THE TASK
Nothing but the lines below from the one with "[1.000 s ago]" through the one with "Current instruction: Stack" should be output, each exactly as given, and no pictures.
-------------------------
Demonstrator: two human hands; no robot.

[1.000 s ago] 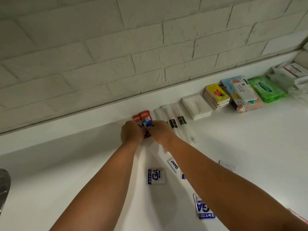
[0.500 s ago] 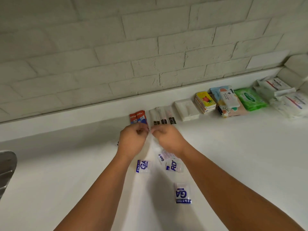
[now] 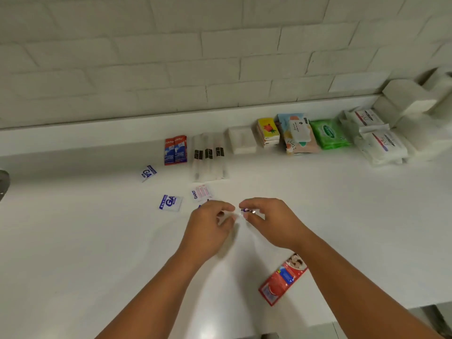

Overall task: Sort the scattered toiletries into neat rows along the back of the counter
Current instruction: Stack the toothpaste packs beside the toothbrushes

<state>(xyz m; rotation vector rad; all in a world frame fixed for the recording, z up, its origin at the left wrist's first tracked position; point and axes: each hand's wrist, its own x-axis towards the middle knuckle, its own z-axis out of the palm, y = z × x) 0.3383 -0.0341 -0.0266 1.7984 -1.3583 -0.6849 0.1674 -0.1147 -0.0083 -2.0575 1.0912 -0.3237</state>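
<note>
Pinching a small white sachet (image 3: pixel 244 211) with blue print, the right hand (image 3: pixel 271 223) holds it just above the middle of the white counter (image 3: pixel 73 241). The left hand (image 3: pixel 208 226) has its thumb and curled fingers closed on the sachet's other edge, though blur softens that grip.

Three more loose sachets lie just behind the left hand. A pink-printed sachet (image 3: pixel 201 193) is nearest, a blue-and-white sachet (image 3: pixel 170 203) lies to its left, and a tilted sachet (image 3: pixel 148 172) sits further back. A red strip of sachets (image 3: pixel 282 280) lies at an angle near the front edge, beside the right forearm.

Along the back of the counter runs a row. From the left it holds two red toothpaste sachets (image 3: pixel 175 150) side by side, clear-wrapped sticks (image 3: pixel 210 155) with black bands, a white pack (image 3: pixel 242 140), a stack of yellow packs (image 3: pixel 267 132), a pastel wipes pack (image 3: pixel 297 134), a green wipes pack (image 3: pixel 329 134) and white wrapped packs (image 3: pixel 376 138). White paper rolls (image 3: pixel 411 101) are piled in the far right corner. A grey metal object (image 3: pixel 3 182) shows at the left edge.
</note>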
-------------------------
SOLUTION BELOW
[1.000 s ago] 
[0.500 s ago] 
[now] 

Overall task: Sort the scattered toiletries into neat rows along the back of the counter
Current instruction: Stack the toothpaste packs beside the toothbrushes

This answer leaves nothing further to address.